Where can we find hope in this warring world? This is a question I’m asking myself increasingly often, as I read the news in despair.
I’ve been thinking a lot about silences this year: when we are forced into silence, when silence feels safe, when it feels oppressive.
Right now, I don’t feel like I have the words to express the outrage of the thousands of children being starved to death in Gaza. Israel and Palestine; Russia and Ukraine; civil war in Myanmar and Sudan, and the many other conflicts going on in our world – we are watching a violent horror film 24:7 with no happy ending or relief. What can we do as just one person? How can we respond?
“Be still, and know that I am God.” Psalm 46:10.
This verse is often used to promote individual quiet contemplation, yet that’s not what it’s talking about in its original context. The world of Psalm 46 is much like ours. Mountains, symbolic of stability, are shaking and trembling (vv. 2-3). Metaphorically, they echo the volatility of the world:
“The nations are in uproar, the kingdoms totter” Psalm 46:6.
Our world is in uproar, the leaders yell and spit and mock, people die, and it feels like the world’s safety is shifting on tectonic plates, with all the accompanying earthquakes.
Where is the hope?
1. God has not gone anywhere
While everything else shakes, God is unshaken. He is, in fact, the opposite of a James Bond drink: stirred, but not shaken.

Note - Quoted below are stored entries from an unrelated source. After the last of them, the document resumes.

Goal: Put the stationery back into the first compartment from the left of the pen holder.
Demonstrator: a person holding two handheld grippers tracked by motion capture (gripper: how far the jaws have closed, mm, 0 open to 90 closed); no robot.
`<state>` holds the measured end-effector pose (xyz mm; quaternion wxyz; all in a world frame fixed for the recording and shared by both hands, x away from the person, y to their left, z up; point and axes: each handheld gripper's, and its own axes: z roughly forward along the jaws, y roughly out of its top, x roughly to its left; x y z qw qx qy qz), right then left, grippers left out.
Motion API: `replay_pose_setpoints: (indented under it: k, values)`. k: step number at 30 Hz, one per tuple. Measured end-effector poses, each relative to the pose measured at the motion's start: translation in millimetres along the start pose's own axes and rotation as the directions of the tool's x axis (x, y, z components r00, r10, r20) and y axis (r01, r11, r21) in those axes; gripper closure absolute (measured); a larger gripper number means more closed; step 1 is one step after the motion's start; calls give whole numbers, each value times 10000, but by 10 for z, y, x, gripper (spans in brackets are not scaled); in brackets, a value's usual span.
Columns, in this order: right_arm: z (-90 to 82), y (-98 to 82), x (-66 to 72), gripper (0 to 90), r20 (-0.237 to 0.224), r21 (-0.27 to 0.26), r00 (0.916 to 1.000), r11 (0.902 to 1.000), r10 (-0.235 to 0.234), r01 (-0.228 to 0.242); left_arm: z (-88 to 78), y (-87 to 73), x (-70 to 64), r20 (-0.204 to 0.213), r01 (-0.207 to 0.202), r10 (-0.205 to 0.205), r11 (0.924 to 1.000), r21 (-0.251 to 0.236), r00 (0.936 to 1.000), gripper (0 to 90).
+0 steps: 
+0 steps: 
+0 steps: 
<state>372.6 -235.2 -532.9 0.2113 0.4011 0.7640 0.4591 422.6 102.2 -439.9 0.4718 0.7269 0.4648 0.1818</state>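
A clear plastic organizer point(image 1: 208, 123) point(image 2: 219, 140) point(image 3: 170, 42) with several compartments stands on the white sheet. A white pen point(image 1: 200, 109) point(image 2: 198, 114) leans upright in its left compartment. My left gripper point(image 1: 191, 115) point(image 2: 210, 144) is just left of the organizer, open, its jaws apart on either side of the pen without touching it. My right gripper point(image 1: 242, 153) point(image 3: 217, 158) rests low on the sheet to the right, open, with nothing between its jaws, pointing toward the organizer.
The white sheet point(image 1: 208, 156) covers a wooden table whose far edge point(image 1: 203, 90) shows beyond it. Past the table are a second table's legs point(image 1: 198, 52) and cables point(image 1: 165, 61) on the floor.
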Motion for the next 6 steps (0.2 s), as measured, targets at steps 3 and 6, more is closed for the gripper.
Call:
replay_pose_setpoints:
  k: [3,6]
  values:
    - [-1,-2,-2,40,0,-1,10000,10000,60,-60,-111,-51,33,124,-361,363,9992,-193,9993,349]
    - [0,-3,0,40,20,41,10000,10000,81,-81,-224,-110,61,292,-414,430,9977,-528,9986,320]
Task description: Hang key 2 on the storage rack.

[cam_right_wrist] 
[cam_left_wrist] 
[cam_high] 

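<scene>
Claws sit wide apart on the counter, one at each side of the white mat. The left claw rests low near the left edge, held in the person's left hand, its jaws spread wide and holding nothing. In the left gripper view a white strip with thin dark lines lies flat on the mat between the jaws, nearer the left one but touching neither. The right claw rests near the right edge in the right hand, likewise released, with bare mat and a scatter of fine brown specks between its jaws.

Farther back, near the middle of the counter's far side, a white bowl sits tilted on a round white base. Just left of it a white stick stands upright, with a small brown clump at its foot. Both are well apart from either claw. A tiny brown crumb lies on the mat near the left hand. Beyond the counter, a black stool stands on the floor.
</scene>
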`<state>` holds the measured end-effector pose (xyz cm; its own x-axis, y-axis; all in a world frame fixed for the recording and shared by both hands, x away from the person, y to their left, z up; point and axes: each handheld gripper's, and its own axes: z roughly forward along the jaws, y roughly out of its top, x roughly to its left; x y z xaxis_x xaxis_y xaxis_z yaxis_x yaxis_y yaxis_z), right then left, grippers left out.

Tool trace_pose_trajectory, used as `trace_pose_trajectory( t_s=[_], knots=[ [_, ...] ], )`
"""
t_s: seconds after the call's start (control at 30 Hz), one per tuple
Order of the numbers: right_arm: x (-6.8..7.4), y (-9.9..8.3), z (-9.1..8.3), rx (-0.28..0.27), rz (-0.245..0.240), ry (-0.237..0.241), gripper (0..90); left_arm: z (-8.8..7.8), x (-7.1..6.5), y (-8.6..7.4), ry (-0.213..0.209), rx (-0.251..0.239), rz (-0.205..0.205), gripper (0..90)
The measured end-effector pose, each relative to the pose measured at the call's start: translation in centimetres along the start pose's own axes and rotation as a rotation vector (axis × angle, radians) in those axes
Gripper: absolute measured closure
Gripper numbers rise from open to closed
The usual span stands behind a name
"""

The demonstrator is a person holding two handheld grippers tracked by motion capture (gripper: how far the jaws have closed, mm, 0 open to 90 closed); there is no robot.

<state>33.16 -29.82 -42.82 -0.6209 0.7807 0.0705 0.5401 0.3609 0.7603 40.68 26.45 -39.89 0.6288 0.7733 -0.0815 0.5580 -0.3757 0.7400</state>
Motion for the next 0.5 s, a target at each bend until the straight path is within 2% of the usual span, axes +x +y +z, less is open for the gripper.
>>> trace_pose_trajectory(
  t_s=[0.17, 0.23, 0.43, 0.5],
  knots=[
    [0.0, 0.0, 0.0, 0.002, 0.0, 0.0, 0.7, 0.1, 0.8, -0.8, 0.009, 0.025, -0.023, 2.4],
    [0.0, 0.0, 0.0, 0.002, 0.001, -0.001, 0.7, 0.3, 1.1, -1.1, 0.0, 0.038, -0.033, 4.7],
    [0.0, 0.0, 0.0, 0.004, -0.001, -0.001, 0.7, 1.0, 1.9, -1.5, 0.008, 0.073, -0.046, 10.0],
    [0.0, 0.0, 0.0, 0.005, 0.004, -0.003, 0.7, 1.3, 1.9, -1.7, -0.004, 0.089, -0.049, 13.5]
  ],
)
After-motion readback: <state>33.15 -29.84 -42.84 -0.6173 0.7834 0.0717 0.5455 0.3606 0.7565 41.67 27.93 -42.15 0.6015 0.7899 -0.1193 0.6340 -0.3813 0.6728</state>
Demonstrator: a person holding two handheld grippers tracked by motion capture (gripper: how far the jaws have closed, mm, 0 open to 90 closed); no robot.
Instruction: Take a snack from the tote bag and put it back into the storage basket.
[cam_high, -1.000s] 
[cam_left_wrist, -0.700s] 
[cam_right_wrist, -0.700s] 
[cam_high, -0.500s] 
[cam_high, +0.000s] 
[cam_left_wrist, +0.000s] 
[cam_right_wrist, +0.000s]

For the original writer, the ‘city of God’ (v. 4) that would not be moved (v. 5) would probably have been referring to Jerusalem, but the New Testament updates this to a heavenly Jerusalem, the true city of God, where God dwells into eternity (Hebrews 12:22, Revelation 21:2).
When all else feels like it’s fading around us, particularly those of us who have our security threatened, being told not to fear (v. 2) is a hard ask.
But God is not going anywhere, even if everyone else deserts us and everything else falls apart. Even if it feels like the bad guys are winning everywhere we look, even if we’re having to battle for every small thing, even if hope seems to be diminishing by the day, God is still with us.
When we are feeling attacked, it is still possible to know God as our refuge.
2. God ends wars
This is the original context of “Be still…”
“Come, behold the works of the LORD;
see what desolations he has brought on the earth.” Psalm 46:8
This sounds God’s work is destruction – is God too a warrior, out to get us?
The surprise in the next verse is what God is destroying: destruction itself.
“He makes wars cease to the ends of the earth;
he breaks the bow, and shatters the spear;
he burns the shields with fire.
‘Be still, and know that I am God!
I am exalted among the nations,
I am exalted in the earth.’” Psalm 46:9–10
The command to ‘be still’ is not an invitation to meditation but a call to surrender arms and stop the killing. God destroys the weapons of warfare.
The only illustration I can think of is when my siblings and I were exuberant and occasionally violent children. Fighting over toys seemed the most important thing, right up until we heard steps approaching and the door flung open – and Mum came in. At that moment, we would be utterly still, our fight abandoned: the judge had come. When asked why we were fighting, the reasons never seemed quite so valid after all.
(I don’t think my mother would mind too much the comparison to God.)
Or it’s the opening scene from Romeo and Juliet, where the Capulets and Montagues are merrily and passionately battling each other, and the Prince enters with the immortal words, ‘Throw your mistempered weapons to the ground!’ – and they do.
This is what ‘Be still and know that I am God’ means. It means that armies should immediately surrender their weapons; arrogant leaders acknowledge they don’t have a right to run the world; peace should rule over every nation and God be honoured through this.
Where is hope?
I am using my voice as far as I can: I have written to representatives and given to charities.
But I am also using my silence. The Church of England is using the days between Ascension and Pentecost for a concerted time of prayer. I will be using this time to pray for peace.
God is still God. God still loves peace. God can still makes wars cease. I pray like a wise fool: be exalted among the nations; bring peace, O Lord, I pray.
A Prayer for Times of War and Uncertainty
Dear God,
who makes wars cease,
who turns swords into ploughshares and bombs and guns into pruning hooks,
we pray for peace.
Be exalted, O Lord, in the ending of warfare.
Bring peace to the world and to my own heart. Amen.
Thank you! I am praying for peace, too ❤️
Is there not an English translation which renders verse 10 as 'Stop fighting and know that I am God' - GNB, possibly?